Since this came up recently, and I believe some things are being pretty widely misunderstood, I thought I'd open a thread to talk about "whiteness" as a concept. To get us started, here are a couple of (lengthy) quotes about what it means to treat "whiteness" as something different than (or a least not coextensive with) white people:

From When Race Becomes Real: Black and White Writers Confront Their Personal Histories, Noel Ignatiev looking back at his time with Race Traitor, a magazine whose slogan was "treason to whiteness is loyalty to humanity.":
"The goal of abolishing the white race is on its face so desirable that some may find it hard to believe that it could incur any opposition other than from committed white supremacists. Of course we expected bewilderment from people who still think of race as biology. We frequently get letters accusing us of being ‘racists,’ just like the KKK, and have even been called a ‘hate group.’ ...

Our standard response is to draw an analogy with anti-royalism: to oppose monarchy does not mean killing the king; it means getting rid of crowns, thrones, royal titles, etc....”

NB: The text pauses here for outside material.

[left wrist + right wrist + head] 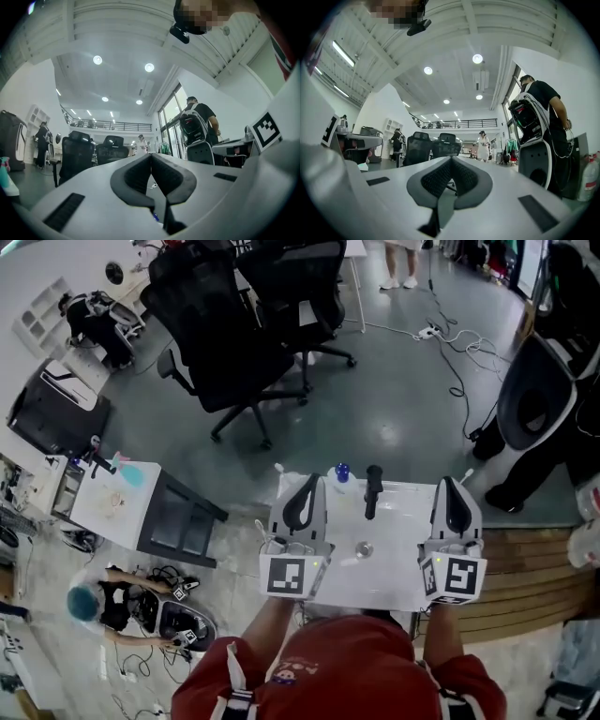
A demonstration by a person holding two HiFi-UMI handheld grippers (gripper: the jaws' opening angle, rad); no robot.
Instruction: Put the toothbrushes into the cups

And from George Yancey's Look, a White!:

“The fact of the matter is that, for white people, whiteness is the transcendental norm in terms of which they live their lives as persons, individuals. People of color, however, confront whiteness in their everyday lives, not as an abstract concept but in the form of embodied whites who engage in racist practices that negatively affect their lives. Black people and people of color thus strive to disarticulate the link between whiteness and the assumption of just being human, to create a critical slippage. By marking whiteness, black people can locate whiteness as a specific historical and ideological configuration, revealing it as ‘an identity created and continued with all-too-real consequences for the distribution of wealth, prestige, and opportunity.’ The act of marking whiteness, then, is itself an act of historicizing whiteness, an act of situating whiteness within the context of material forces and raced interest-laden values that reinforce whiteness as a site of privilege and hegemony. Marking whiteness is about exposing the ways in which whites have created a form of ‘humanism’ that obfuscates their hegemonic efforts to treat their experiences as universal and representative.”